Your options on what you can do with your water will dry up come midnight tonight.
Due to the continued lack of rainfall and low stream flow in the Catawba River, Lancaster County Water and Sewer District officials issued Stage 3 mandatory water restrictions on Wednesday.
The restrictions will eliminate lawn watering, residential vehicle washing and refilling or maintaining empty swimming pools, fountains and ornamental pools.
"We are requiring extreme mandatory water restrictions, which will hopefully reduce water consumption by at least 20 percent overall", said LCWSD Manager Mark Knight.
Duke Energy has notified regional Catawba River water users of the need for Stage 3 water restrictions due to the current rainfall deficit and low Catawba River stream flow and lake levels.

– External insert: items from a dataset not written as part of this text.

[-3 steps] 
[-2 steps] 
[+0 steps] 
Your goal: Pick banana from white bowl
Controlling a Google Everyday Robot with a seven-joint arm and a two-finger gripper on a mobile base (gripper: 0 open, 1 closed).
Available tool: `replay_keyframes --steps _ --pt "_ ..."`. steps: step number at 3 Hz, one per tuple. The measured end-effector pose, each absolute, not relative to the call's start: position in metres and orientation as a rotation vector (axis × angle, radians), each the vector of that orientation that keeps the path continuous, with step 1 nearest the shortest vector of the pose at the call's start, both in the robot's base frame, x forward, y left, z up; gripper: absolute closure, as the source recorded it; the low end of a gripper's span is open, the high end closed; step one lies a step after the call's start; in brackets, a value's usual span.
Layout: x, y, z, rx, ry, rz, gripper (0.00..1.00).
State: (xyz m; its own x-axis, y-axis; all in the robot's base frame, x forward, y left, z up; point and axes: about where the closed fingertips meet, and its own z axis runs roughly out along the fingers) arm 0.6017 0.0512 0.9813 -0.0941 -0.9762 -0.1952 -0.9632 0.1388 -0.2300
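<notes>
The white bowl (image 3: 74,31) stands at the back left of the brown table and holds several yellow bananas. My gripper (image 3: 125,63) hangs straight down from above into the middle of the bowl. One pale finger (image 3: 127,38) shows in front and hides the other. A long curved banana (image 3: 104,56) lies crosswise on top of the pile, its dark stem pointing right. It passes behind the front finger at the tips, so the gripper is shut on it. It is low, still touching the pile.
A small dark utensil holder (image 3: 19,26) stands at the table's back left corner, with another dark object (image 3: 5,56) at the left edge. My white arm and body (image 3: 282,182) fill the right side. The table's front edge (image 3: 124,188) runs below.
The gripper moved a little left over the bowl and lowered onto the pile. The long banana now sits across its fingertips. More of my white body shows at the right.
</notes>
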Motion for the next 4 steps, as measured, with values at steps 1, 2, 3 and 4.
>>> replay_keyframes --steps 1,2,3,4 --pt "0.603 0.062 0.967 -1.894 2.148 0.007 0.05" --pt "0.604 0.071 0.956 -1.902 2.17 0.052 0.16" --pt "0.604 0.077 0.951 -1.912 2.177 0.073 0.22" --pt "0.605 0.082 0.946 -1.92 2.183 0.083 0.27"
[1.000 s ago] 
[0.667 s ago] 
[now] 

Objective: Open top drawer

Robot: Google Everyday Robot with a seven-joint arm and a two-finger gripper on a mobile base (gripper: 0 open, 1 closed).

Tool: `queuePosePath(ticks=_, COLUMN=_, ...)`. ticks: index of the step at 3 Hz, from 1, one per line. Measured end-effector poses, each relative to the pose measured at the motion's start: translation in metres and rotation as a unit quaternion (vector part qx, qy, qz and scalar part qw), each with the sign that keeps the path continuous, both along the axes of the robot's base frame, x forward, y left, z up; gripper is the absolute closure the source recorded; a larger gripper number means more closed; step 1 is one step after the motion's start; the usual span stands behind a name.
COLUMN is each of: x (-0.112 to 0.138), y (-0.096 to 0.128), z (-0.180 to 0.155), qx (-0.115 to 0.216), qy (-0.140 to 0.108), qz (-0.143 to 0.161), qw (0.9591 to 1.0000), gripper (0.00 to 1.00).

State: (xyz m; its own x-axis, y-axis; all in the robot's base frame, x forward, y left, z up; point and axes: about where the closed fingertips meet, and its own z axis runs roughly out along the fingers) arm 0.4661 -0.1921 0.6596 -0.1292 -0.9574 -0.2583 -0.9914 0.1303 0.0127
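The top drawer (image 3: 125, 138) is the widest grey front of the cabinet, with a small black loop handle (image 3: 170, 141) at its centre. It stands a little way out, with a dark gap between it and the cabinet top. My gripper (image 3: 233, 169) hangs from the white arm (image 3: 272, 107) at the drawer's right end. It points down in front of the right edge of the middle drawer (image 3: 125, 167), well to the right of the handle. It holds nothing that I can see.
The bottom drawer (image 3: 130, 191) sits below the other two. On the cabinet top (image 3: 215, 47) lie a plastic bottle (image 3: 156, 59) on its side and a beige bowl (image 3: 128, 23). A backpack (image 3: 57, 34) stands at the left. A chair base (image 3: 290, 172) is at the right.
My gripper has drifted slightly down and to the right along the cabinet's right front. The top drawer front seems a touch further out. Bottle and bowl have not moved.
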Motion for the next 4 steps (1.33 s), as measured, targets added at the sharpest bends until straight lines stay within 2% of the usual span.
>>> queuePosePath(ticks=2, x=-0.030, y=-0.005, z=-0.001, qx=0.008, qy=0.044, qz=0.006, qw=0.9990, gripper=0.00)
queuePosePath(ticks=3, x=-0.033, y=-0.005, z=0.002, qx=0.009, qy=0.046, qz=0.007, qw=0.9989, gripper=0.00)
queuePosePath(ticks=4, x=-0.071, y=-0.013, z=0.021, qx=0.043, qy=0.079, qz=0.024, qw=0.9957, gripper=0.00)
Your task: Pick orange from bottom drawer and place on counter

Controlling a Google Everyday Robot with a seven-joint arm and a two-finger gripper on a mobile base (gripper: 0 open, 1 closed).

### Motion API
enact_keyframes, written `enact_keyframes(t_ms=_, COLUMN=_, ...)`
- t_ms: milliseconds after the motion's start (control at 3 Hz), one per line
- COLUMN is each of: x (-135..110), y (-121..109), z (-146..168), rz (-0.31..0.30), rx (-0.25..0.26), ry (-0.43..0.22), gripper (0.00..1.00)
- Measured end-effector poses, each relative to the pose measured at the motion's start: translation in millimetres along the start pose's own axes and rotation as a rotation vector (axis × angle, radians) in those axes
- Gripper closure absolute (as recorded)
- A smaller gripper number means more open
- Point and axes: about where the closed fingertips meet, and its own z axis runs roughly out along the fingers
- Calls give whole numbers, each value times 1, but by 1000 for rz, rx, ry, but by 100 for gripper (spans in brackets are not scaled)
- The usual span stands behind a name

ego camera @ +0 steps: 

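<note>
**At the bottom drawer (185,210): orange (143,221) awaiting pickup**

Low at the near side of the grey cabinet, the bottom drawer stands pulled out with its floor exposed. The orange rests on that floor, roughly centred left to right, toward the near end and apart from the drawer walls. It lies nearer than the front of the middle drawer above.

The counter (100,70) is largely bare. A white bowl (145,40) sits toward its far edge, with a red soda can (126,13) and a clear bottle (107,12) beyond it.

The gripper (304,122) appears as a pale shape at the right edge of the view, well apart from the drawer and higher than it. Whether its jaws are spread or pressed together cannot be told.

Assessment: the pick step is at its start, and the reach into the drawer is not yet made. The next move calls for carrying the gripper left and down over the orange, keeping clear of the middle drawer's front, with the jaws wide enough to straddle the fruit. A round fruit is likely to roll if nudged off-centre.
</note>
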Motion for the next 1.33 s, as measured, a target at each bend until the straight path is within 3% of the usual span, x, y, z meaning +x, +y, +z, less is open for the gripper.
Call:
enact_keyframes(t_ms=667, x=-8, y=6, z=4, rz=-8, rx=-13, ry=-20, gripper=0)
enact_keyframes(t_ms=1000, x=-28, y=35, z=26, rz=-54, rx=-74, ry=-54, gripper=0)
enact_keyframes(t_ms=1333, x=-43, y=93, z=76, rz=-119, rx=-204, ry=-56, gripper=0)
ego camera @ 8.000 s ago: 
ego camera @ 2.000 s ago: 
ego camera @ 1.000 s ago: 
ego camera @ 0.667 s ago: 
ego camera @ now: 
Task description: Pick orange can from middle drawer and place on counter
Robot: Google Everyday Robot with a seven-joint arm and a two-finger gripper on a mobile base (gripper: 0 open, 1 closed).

LCWSD is joining other regional water suppliers in issuing extreme mandatory water restrictions to protect the shared water supply in the Catawba River and hopefully avoid going to the Stage 4 emergency situation.
"We are in a very serious situation and hopefully everyone will follow the restrictions so we can avoid an emergency situation," Knight said.
This is the first time Lancaster County has ever been under Stage 3 mandatory restrictions, Knight said.
What's not allowed
Mandatory conservation restrictions for Stage 3 are:
- No landscape and lawn irrigation and no operation of any type of sprinkler system by all customers
- Limiting residential water use to 45 gallons per person per day and a maximum of 150 gallons per household per day
- No washing down of sidewalks, walkways, driveways, parking lots, tennis courts and other hard-surfaced areas
- No washing down of buildings for purposes other than immediate fire protection
- No flushing of gutters
- No residential vehicle washing
- No use of water to maintain fountains, reflection ponds and decorative water bodies for aesthetic or scenic purposes, except where necessary to support aquatic life
- No filling or maintaining public or private swimming pools
Commercial customers, like restaurants and golf courses, can limit their water use by:
- Not serving water in addition to another beverage in restaurants
- Not maintaining water levels in scenic and recreational ponds and lakes, except for the minimum amount required to support fish and wildlife
- Limiting golf course irrigation
- Limit obtaining water from fire hydrants for construction purposes, fire drills or any purpose other than firefighting or flushing necessary to maintain water quality
- Ceasing water service to customers who have been given a 10-day notice to repair one or more leaks and have failed to do so
- Limiting the expansion of commercial nursery facilities, placing new irrigated agricultural land in production or planting or landscaping when required by site design review process
LCWSD will also be doing its part to intensify maintenance efforts to identify and correct water leaks in the distribution system, Knight said, and will not be installing new irrigation taps on the water system.
What is allowed
There are still a few things allowed under the restrictions.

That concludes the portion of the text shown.